How to delete all lines bigger than 1GB in length in a text file?

I have a text file that might contain long lines. How can I delete all the lines whose length is more than 1GB in that file and keep only the lines that are smaller than 1GB? Thanks

Solution

I believe any solution to your question will either require reading the file multiple times or reading lines into a buffer that is at least 1GB large.

A naïve solution in bash does the latter and is likely to crash:

#!/bin/bash
while IFS= read -r line; do
    if [ ${#line} -le 1000000000 ]; then
        echo "$line"
    fi
done <infile >tmpfile
mv tmpfile infile

It will run very slowly, and from a quick test I think it will need something like 3x as much RAM as the longest line.

We can read into a smaller buffer to avoid this, but the code is much more complicated and still runs extremely slowly. For example:

#!/bin/bash

max=1000000000
buflen=33554432

len=0
data="$(tempfile)"

savedata(){
    printf "%s" "$1" >>"$data"
    (( len+=${#1} ))
}

cleardata(){
    cat /dev/null >"$data"
    len=0
}

maybeprintdata(){
    if (( len<max )); then
        cat "$data"
        (( noecho )) || echo
    fi
}

(
    while IFS= read -n $buflen -r line || [ -n "$line" ]; do
        savedata "$line"
        if (( ${#line}!=buflen )); then
            maybeprintdata
            cleardata
        fi
    done 
    (( len )) && noecho=1 maybeprintdata

) <infile >tmpfile
mv tmpfile infile

rm "$data"

If you are not limited to bash, much faster programs are possible.

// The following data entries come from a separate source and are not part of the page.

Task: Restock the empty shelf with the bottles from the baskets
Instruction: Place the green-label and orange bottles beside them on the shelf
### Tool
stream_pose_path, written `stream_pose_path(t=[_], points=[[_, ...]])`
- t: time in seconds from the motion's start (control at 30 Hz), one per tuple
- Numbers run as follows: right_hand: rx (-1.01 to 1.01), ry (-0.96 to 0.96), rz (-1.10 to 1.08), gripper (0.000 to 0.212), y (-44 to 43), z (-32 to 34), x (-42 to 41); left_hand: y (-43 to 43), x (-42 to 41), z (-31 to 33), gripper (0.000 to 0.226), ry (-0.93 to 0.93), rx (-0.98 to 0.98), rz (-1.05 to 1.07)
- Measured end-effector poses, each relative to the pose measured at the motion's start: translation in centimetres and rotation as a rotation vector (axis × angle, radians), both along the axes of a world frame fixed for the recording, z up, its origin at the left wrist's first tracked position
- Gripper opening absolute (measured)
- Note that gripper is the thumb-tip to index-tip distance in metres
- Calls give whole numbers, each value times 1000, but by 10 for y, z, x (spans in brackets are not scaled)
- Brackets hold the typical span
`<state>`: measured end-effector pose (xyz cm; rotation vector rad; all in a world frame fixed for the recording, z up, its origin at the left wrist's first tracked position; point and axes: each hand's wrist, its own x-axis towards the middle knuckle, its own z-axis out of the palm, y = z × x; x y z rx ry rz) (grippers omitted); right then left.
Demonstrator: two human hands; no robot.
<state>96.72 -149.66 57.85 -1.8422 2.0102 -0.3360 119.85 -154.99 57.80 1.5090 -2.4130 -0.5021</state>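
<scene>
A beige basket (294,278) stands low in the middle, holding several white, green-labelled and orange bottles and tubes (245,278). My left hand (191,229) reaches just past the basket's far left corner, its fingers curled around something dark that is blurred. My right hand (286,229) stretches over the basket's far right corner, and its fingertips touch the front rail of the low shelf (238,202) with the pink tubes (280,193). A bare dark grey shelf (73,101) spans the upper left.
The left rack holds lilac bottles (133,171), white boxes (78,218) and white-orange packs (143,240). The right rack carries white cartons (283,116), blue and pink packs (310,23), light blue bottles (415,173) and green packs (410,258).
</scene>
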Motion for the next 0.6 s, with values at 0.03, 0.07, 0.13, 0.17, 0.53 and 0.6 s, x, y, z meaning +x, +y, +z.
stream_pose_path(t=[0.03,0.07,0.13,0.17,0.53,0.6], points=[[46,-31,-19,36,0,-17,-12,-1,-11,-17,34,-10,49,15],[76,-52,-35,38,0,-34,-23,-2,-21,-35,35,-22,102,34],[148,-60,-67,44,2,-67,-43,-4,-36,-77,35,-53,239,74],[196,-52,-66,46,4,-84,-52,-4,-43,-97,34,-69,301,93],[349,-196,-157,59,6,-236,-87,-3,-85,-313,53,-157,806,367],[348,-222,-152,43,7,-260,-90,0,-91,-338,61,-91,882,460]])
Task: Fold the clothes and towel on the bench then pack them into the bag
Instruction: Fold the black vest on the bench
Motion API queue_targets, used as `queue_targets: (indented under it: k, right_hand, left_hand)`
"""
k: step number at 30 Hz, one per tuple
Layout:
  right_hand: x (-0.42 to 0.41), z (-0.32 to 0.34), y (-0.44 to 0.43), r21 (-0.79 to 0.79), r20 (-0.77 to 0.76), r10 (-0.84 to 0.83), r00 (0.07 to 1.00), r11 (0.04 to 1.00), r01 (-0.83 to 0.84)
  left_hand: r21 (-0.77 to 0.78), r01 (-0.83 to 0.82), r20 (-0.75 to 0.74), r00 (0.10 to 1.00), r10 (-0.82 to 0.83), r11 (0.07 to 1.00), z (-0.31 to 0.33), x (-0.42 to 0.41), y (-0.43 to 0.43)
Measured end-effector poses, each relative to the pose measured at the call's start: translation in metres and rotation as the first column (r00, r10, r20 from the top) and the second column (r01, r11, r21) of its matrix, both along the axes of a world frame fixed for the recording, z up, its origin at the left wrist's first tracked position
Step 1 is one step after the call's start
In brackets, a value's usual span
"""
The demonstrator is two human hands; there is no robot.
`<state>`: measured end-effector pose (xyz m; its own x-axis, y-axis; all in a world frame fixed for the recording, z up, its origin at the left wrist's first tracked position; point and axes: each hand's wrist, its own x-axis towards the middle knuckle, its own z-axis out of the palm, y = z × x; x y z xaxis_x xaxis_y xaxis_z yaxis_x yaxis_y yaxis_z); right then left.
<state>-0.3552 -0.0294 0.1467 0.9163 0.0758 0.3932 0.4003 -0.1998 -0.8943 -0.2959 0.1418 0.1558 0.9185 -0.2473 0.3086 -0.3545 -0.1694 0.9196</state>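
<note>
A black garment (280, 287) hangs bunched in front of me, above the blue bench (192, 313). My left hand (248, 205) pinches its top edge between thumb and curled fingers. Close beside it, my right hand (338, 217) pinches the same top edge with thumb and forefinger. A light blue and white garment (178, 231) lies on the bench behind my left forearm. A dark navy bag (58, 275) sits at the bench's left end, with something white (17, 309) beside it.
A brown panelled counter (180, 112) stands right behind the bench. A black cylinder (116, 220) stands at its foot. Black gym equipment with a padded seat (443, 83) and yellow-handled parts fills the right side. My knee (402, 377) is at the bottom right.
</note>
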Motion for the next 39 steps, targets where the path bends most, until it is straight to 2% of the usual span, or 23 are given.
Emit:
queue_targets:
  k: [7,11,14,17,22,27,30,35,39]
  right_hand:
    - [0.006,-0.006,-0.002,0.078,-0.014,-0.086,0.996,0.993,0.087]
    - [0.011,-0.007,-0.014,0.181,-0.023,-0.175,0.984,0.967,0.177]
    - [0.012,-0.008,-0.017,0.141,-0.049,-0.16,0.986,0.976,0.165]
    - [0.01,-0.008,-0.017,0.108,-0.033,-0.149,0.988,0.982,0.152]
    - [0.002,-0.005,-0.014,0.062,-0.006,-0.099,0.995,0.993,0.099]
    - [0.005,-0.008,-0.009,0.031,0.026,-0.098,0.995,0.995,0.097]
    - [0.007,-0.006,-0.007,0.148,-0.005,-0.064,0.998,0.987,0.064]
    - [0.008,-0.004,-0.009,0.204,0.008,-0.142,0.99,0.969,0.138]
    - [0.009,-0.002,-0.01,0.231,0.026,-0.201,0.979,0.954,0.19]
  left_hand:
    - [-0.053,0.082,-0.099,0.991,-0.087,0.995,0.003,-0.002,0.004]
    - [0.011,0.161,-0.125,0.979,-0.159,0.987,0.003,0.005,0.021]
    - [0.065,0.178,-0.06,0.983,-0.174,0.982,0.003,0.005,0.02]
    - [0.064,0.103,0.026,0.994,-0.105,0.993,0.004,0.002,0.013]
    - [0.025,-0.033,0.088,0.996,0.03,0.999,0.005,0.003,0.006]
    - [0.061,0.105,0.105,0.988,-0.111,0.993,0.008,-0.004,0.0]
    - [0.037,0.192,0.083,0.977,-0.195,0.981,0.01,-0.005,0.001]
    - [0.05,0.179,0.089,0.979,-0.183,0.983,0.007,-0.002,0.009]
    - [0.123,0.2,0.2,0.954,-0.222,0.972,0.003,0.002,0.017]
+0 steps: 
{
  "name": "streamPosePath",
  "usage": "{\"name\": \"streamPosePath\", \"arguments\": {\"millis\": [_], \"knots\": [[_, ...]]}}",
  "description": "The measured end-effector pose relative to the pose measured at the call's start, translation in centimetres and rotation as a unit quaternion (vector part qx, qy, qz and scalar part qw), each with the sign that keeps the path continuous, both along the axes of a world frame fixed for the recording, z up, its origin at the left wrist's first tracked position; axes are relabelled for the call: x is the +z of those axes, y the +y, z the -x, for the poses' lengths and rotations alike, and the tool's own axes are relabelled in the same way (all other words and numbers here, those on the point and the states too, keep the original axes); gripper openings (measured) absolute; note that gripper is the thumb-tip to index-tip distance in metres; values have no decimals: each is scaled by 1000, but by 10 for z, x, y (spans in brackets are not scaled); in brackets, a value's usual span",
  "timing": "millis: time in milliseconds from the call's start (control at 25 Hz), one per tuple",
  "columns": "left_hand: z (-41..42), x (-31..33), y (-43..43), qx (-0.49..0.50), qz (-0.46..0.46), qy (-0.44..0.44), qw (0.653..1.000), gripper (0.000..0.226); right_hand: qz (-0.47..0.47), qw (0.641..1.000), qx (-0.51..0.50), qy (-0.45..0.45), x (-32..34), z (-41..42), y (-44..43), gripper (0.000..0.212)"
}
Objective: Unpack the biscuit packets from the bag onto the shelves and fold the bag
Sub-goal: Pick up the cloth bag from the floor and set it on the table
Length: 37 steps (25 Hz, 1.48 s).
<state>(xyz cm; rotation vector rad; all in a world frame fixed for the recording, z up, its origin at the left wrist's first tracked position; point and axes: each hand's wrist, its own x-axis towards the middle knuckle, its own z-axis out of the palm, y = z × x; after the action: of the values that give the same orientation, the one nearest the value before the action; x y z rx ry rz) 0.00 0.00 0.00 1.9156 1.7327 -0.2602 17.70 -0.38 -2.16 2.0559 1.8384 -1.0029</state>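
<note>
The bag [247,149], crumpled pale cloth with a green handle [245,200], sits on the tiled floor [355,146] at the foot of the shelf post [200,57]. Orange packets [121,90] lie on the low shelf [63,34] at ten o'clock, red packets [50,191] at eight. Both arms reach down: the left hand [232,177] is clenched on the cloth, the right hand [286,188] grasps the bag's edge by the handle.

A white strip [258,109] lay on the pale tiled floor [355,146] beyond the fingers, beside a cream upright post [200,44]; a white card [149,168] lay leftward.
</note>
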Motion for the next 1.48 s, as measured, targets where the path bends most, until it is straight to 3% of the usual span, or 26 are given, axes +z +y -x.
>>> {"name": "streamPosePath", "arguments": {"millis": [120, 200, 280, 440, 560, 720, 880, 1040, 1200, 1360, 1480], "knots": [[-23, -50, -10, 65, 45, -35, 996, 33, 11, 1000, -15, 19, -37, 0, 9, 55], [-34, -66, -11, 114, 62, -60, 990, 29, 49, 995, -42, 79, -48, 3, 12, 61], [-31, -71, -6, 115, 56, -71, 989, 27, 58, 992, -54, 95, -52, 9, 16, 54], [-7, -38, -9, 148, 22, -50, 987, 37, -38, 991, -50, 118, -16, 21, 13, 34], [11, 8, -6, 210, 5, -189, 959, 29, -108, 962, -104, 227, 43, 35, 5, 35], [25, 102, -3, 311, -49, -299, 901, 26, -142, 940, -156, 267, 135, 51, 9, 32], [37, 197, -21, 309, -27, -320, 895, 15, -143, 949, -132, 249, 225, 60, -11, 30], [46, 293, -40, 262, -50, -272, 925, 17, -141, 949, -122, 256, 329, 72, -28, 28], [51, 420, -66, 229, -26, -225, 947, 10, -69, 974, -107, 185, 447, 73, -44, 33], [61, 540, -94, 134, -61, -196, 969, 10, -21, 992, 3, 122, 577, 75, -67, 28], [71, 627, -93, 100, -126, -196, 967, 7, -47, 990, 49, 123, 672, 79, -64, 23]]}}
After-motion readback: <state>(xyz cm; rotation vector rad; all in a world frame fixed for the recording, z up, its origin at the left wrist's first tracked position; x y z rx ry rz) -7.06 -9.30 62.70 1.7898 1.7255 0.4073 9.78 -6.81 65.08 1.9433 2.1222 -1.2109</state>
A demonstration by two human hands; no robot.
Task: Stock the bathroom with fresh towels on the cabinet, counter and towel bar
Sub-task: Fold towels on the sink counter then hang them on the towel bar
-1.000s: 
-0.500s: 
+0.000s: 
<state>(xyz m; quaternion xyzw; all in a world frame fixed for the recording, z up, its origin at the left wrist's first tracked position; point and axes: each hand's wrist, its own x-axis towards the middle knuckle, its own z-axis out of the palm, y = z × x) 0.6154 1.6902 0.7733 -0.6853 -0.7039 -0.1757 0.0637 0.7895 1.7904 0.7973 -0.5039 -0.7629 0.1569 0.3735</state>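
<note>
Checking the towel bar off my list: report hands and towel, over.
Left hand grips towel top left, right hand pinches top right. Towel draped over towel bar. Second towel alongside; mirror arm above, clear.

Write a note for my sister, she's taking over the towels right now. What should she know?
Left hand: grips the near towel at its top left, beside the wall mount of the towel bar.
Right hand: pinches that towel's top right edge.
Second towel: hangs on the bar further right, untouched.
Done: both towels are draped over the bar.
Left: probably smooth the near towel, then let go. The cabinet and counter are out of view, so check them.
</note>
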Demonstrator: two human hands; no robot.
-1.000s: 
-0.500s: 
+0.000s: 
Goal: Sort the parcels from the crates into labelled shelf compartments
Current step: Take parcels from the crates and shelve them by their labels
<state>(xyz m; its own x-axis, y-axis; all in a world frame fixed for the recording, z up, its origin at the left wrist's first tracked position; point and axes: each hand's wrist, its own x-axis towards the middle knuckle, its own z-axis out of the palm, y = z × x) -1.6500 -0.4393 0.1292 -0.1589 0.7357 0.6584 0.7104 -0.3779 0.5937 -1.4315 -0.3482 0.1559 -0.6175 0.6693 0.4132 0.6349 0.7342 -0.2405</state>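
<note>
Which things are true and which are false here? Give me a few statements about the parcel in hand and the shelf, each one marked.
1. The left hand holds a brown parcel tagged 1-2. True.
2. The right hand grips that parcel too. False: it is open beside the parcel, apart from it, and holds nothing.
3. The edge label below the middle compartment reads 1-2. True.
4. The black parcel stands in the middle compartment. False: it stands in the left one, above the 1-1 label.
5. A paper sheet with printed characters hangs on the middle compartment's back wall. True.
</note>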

A "one-liner" Perl equivalent of the naïve bash solution might be:

perl -i -nlE 'length>1e9 || say' file

-i makes changes to file in-place
-n wraps an implicit iterate-over-lines loop around the program
1e9 is a short form for 1000000000
say is like bash's echo

Note that unlike the "complicated" bash program above, this simple Perl program outputs a final newline even if the input didn't have one.

Note also that it needs as much RAM as the longest file line (this could be a problem if line-lengths could exceed memory).